Sus dientes se hundieron en su cuello. Rav nunca se había concentrado tanto en algo como lo hizo en reconocer las señales que su cuerpo enviaba e intensificar su placer para complacerla.

—¿Así? —respiró.

—Sí —susurró ella.

Sus manos se movieron a sus caderas, y sus dedos se hundieron en su carne, conteniéndolo.

—¿Más lento? —preguntó él.

—Sí —gimió ella suavemente, el sonido casi rompiendo su determinación.

Rav obligó a su cuerpo, privado durante años, a ralentizarse, aunque cada músculo dentro de él temblaba con la necesidad de ir más rápido.

Su respiración se entrecortó y contuvo.

—¿Ahora? —preguntó.

—Sí —murmuró ella, su voz apenas un suspiro.

La sostuvo tan fuerte como era posible sin aplastarla, besó su húmeda sien, inhaló la fragancia extasiante de su cabello y se derramó dentro de ella, el mundo disolviéndose en calor y silencio.

Sus suaves temblores lo envolvieron.

Debajo de él, el cuerpo de Evenly se relajó, pero sus dedos volvieron a acariciar su cabello, un pequeño gesto que lo derritió por completo.

Los rígidos músculos de su muslo saltaron, y él se acomodó en una posición más cómoda para ambos.

Su piel estaba húmeda y se sentía muy bien contra la suya.
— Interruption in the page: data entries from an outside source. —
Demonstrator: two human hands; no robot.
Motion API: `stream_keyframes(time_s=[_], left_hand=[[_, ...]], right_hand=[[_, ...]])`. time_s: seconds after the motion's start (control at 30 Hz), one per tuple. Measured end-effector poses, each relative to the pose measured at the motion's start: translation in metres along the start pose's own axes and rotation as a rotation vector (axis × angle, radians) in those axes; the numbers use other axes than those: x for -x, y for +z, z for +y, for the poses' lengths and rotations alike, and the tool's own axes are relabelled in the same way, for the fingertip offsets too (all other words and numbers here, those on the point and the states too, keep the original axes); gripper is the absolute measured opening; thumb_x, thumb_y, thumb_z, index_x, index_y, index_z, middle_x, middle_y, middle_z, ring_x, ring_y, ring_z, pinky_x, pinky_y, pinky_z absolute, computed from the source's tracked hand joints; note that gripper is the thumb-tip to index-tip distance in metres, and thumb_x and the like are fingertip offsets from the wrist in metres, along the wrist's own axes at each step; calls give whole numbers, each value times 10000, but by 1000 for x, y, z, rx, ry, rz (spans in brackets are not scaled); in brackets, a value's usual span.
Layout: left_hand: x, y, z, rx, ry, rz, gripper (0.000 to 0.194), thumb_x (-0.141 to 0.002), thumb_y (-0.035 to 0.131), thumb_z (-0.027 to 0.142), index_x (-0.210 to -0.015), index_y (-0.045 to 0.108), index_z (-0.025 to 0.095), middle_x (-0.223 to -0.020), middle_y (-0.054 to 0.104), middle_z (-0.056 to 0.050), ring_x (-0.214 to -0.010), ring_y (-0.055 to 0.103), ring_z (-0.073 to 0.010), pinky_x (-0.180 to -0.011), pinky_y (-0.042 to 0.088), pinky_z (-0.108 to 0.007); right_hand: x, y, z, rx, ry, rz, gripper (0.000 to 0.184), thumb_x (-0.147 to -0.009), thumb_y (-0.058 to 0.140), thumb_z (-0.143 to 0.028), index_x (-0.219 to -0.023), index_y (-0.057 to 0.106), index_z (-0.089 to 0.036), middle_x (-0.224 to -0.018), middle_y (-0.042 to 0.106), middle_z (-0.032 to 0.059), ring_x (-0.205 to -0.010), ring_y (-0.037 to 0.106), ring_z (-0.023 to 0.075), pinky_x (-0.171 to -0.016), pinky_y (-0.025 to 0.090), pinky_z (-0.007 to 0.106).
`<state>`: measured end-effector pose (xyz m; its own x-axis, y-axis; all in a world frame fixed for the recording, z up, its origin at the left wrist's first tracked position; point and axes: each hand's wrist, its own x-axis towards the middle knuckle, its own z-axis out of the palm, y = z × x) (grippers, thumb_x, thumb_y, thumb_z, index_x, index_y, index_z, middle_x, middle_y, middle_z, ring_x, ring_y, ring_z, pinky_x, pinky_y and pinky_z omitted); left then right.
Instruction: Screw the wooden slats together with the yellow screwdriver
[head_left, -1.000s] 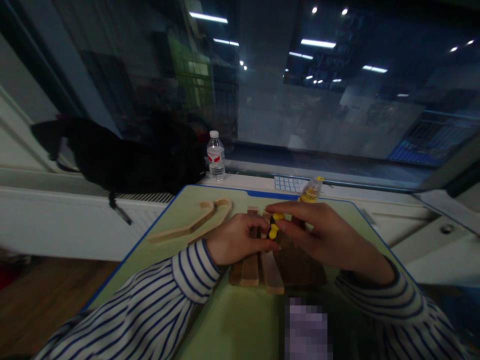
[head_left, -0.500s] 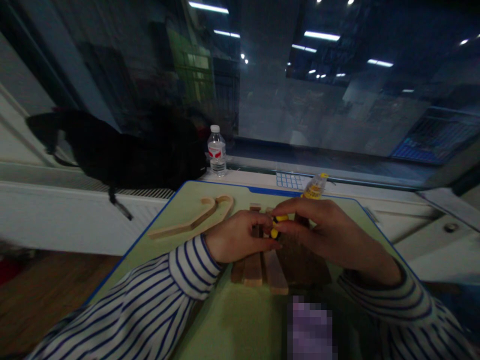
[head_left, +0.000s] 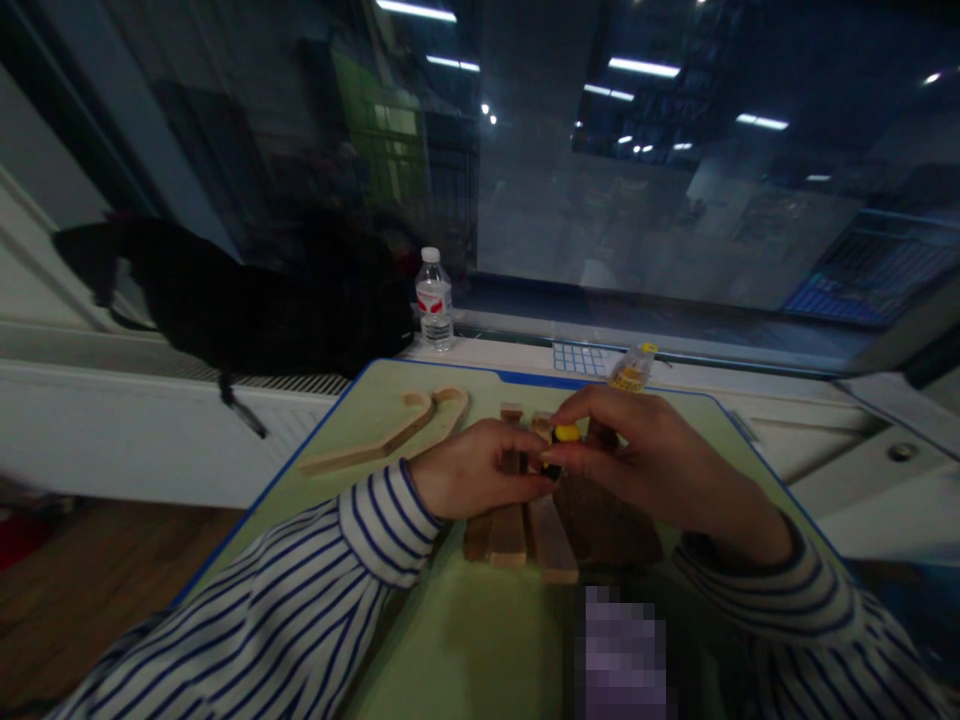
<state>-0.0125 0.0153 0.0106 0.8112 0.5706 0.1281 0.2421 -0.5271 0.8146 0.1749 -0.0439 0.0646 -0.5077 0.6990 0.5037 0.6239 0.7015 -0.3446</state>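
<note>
My right hand (head_left: 660,455) pinches a small yellow-and-black object (head_left: 568,433) between thumb and fingers; its kind is unclear. Facing it, my left hand (head_left: 476,468) has its fingers closed at the same object's near end, which they partly hide. Beneath both hands lies a dark brown board (head_left: 611,525). A pale wooden strip (head_left: 553,548) and a second wooden strip (head_left: 508,543) run lengthwise over the board, their middles covered by my left hand.
Two hook-ended wooden pieces (head_left: 375,452) lie at the left of the green, blue-edged table (head_left: 450,640). On the sill behind stand a water bottle (head_left: 434,305) and a yellow-capped bottle (head_left: 632,368). A black bag (head_left: 277,310) rests at left. A blurred purple patch (head_left: 622,650) is in front.
The yellow-and-black object has turned between my fingers, so its yellow part now shows on top and more black below. Both hands stay in nearly the same place.
</note>
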Motion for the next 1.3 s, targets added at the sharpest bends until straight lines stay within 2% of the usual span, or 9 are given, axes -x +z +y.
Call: stream_keyframes(time_s=[0.1, 0.33, 0.5, 0.57, 0.67, 0.77, 1.0, 1.13, 1.3], left_hand=[[0, 1, 1, -36, 19, 53, 142, -782, 620, 280, -831, 660, 153, -778, 630, 24, -741, 564, -114, -696, 428, -220], [0, -2, -1, -180, 31, 123, 241, -758, 673, 395, -834, 680, 166, -743, 631, 7, -717, 557, -133, -697, 423, -246], [0, -3, -2, -180, 48, 112, 207, -776, 659, 368, -810, 672, 164, -766, 639, 9, -716, 552, -126, -689, 412, -234], [0, -2, -3, -178, 43, 112, 204, -775, 662, 359, -817, 670, 160, -741, 624, 18, -689, 544, -116, -653, 400, -222], [0, -2, -4, -170, 33, 106, 203, -771, 670, 347, -828, 672, 152, -703, 599, 31, -651, 525, -101, -608, 378, -209], [0, -2, -5, -158, 31, 89, 197, -782, 657, 335, -856, 678, 154, -715, 603, 30, -657, 521, -100, -612, 376, -209], [1, -4, -3, -117, 16, 35, 204, -805, 616, 331, -888, 681, 155, -778, 640, 12, -712, 541, -116, -658, 395, -216], [1, -6, -3, -97, 29, 8, 212, -807, 607, 329, -890, 687, 152, -768, 629, 15, -706, 532, -110, -651, 393, -205], [1, -5, -3, -66, 58, -31, 186, -821, 573, 297, -884, 679, 157, -776, 620, 24, -739, 545, -107, -689, 403, -197]], right_hand=[[0, 0, 0, -1, 4, -6, 168, -857, 607, -348, -897, 582, -187, -755, 609, -24, -611, 541, 81, -565, 387, 209], [-1, 2, 0, 54, 31, -3, 183, -859, 598, -365, -897, 590, -186, -778, 635, -2, -628, 565, 99, -568, 405, 222], [1, -2, -4, 8, 51, -38, 288, -879, 570, -337, -1134, 578, -203, -983, 682, 33, -590, 572, 81, -579, 462, 216], [2, -4, -6, -21, 36, -57, 304, -888, 555, -264, -1187, 563, -210, -1048, 684, 33, -675, 617, 88, -654, 493, 216], [2, -5, -5, -61, -16, -91, 308, -890, 524, -166, -1188, 579, -223, -1114, 680, 24, -940, 637, 123, -837, 489, 249], [2, -4, -2, -95, -42, -96, 294, -903, 513, -186, -1182, 592, -234, -1128, 680, 25, -1022, 623, 140, -890, 482, 282], [2, -3, 1, -66, -11, -83, 244, -898, 538, -225, -1131, 611, -204, -1078, 695, 38, -968, 640, 141, -850, 496, 272], [1, -3, 0, -27, -2, -77, 212, -894, 549, -286, -1076, 622, -203, -981, 707, 38, -830, 654, 135, -729, 506, 252], [2, -2, -1, 10, 28, -79, 196, -880, 569, -344, -1002, 612, -197, -863, 687, 14, -694, 625, 112, -618, 456, 227]])
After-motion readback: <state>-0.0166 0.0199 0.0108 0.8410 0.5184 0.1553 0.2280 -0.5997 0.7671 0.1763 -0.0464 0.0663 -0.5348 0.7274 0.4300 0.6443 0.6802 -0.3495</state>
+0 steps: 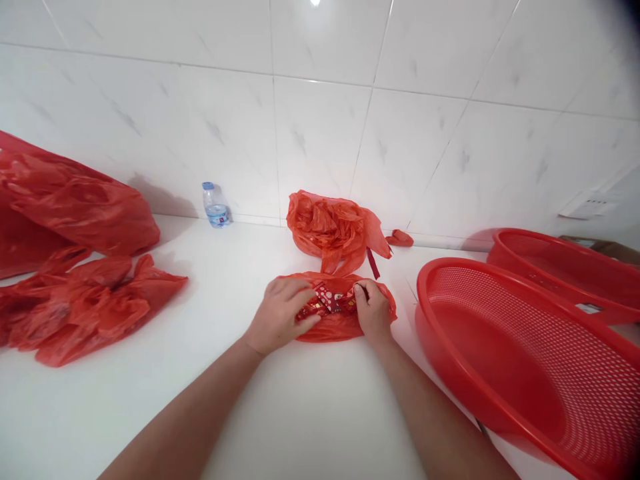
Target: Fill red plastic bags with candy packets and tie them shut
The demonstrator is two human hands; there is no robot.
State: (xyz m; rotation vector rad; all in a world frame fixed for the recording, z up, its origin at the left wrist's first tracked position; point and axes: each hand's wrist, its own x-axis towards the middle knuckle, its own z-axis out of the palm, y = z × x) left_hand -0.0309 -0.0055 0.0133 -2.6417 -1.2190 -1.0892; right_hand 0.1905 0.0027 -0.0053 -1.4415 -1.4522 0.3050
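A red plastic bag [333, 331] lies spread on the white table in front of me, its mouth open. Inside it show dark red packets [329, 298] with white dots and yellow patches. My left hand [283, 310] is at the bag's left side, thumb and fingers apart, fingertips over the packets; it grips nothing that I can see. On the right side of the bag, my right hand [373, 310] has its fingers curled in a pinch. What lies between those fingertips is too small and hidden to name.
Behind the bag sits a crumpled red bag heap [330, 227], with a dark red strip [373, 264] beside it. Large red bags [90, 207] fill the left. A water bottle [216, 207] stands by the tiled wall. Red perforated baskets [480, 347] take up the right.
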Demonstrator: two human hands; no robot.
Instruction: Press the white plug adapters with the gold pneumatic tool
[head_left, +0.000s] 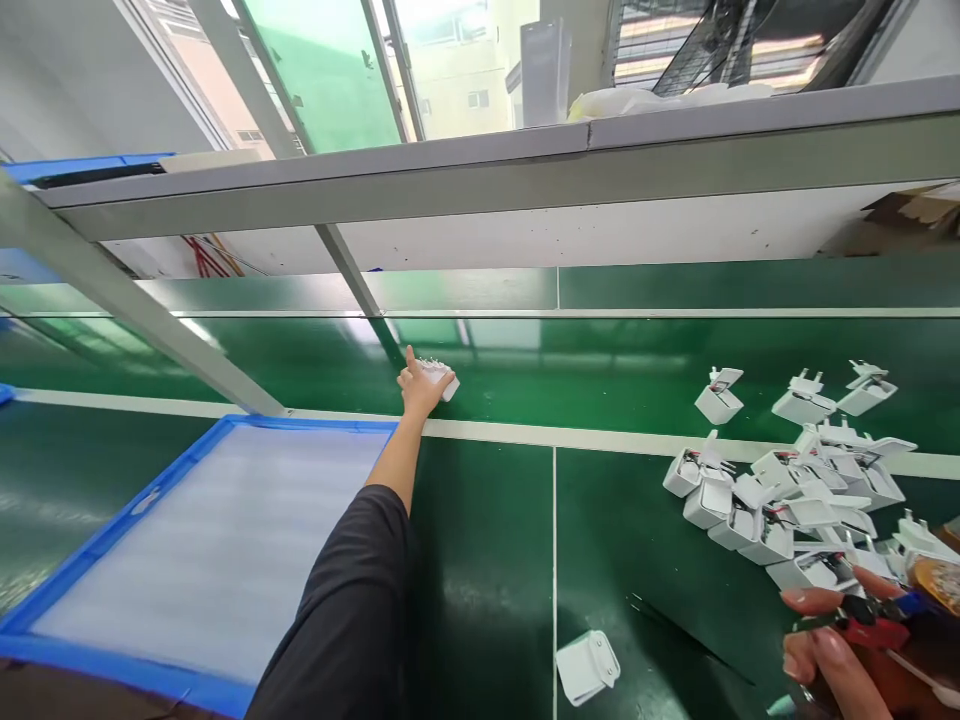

Su corazón latía a un ritmo claro y preciso, todavía haciendo eco de su nombre.

Podría arrepentirse mañana, pero no se permitió pensar en el arrepentimiento, no en este momento, no cuando el hecho estaba consumado y no había vuelta atrás. No cuando lo había disfrutado más que nunca antes.

Evenly ajustó su camisón y se giró de lado. —Rav, ¿puedes abrazarme, por favor? —susurró suavemente, mientras afuera la lluvia ahora caía con fuerza.

Rav se volvió, envolviéndola por detrás como una cuchara.

—Mi señora, yo…

—Ahora no —lo interrumpió suavemente—. No hables. Vamos a dormir.